**Instructions for the task:** In the listing that follows, locate the line containing "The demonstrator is" and the line containing "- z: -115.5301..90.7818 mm". Retype exactly those two lines and every line between them, and nothing more.

**Collected data:**
=======
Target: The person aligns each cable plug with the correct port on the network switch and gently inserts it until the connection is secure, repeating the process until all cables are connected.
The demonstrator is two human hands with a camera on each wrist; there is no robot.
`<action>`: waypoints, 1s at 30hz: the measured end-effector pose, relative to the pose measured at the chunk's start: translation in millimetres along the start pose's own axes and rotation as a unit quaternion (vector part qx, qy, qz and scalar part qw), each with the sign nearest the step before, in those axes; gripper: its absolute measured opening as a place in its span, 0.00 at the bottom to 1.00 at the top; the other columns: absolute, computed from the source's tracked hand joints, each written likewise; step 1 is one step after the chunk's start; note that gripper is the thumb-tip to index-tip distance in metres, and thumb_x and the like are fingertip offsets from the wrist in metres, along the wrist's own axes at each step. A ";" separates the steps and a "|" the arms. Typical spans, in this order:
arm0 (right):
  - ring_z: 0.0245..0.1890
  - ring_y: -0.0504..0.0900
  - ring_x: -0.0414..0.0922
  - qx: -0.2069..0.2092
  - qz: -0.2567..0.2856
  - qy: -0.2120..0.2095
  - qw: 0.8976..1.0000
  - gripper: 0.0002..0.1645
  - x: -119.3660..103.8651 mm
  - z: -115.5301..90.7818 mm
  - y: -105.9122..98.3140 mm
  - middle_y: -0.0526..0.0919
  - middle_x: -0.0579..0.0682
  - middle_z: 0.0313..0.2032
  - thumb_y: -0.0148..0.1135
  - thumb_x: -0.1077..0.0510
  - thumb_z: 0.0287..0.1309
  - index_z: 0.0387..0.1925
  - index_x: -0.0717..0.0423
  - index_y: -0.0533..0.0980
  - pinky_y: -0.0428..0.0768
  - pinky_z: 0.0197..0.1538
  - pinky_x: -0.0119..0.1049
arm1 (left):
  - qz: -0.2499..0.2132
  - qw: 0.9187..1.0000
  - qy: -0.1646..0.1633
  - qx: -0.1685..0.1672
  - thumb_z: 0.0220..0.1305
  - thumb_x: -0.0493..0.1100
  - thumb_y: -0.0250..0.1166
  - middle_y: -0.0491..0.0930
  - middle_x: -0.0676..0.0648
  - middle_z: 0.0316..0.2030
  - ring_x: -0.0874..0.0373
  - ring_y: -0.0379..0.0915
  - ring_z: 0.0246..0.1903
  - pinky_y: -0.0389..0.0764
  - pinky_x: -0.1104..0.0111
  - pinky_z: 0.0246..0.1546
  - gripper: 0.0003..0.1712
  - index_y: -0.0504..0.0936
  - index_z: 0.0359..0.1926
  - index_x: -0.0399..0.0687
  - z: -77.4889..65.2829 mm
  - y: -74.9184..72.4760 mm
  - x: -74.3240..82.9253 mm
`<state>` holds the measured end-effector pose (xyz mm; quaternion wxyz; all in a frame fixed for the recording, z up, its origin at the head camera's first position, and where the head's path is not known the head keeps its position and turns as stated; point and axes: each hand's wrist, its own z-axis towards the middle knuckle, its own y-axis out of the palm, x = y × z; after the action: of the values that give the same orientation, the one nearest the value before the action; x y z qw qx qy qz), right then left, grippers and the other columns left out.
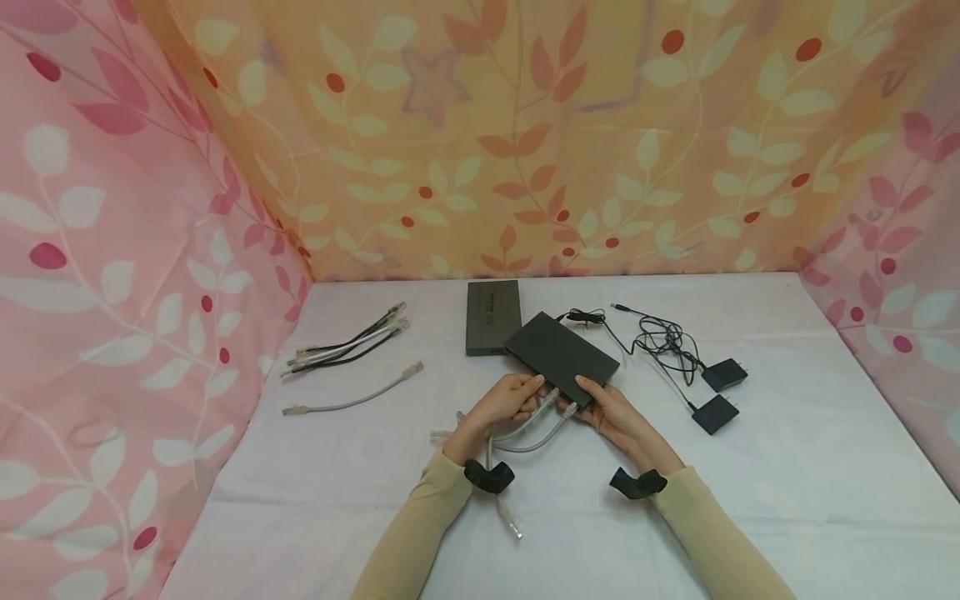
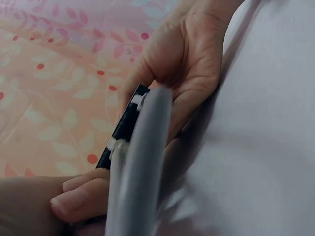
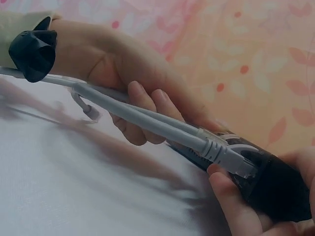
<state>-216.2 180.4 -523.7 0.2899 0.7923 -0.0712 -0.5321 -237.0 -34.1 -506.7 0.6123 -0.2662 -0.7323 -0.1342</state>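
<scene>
Black box [image 1: 562, 354]: tilted, held in both hands over the white-draped counter [image 1: 262, 500].
Left hand [image 1: 513, 398]: pinching the box's near edge.
Right hand [image 1: 611, 412]: gripping its near right corner, thumb on top.
Grey cables [image 3: 142, 118]: two, plugs at the near edge.
Second box [image 1: 492, 318]: flat, just behind.
Power adapters [image 1: 724, 375]: two, black, right side, cords tangled.
Loose cables [image 1: 360, 406]: several, left side.

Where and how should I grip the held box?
Best take the box by its short right edge, probably coming from the right, thumb on top, fingers beneath: it is thin and flat, and grey cables plug into its near long edge.
</scene>
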 end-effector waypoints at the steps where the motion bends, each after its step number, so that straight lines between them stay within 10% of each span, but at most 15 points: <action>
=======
**Your response:**
The demonstrator is two human hands with a camera on each wrist; there is no robot.
`<action>`: waypoints, 1s at 30hz: the measured end-effector pose, relative to the pose measured at the chunk's start: translation in millimetres along the start pose's own axes and rotation as a unit quaternion (vector part qx, qy, qz and scalar part qw), each with the sign nearest the step before, in those axes; gripper: its absolute measured opening as a place in its span, 0.00 at the bottom to 1.00 at the top; the other columns: absolute, computed from the source's tracked hand joints, each written likewise; step 1 is one step after the chunk's start; note that gripper is the thumb-tip to index-tip distance in metres, and thumb_x and the like are fingertip offsets from the wrist in metres, along the wrist's own axes at each step. A ";" separates the steps and a "|" the arms. Typical spans, in this order:
arm0 (right):
  - ring_z: 0.0245..0.1890
  - ring_y: -0.0504..0.0900
  - ring_x: -0.0414..0.0922
  - qx: -0.2069..0.2092
  - qz: -0.2567..0.2856
  - qy: -0.2120..0.2095
  - qw: 0.8976..1.0000
  - gripper: 0.0002..0.1645
  - x: -119.3660..103.8651 mm
  - z: -115.5301..90.7818 mm

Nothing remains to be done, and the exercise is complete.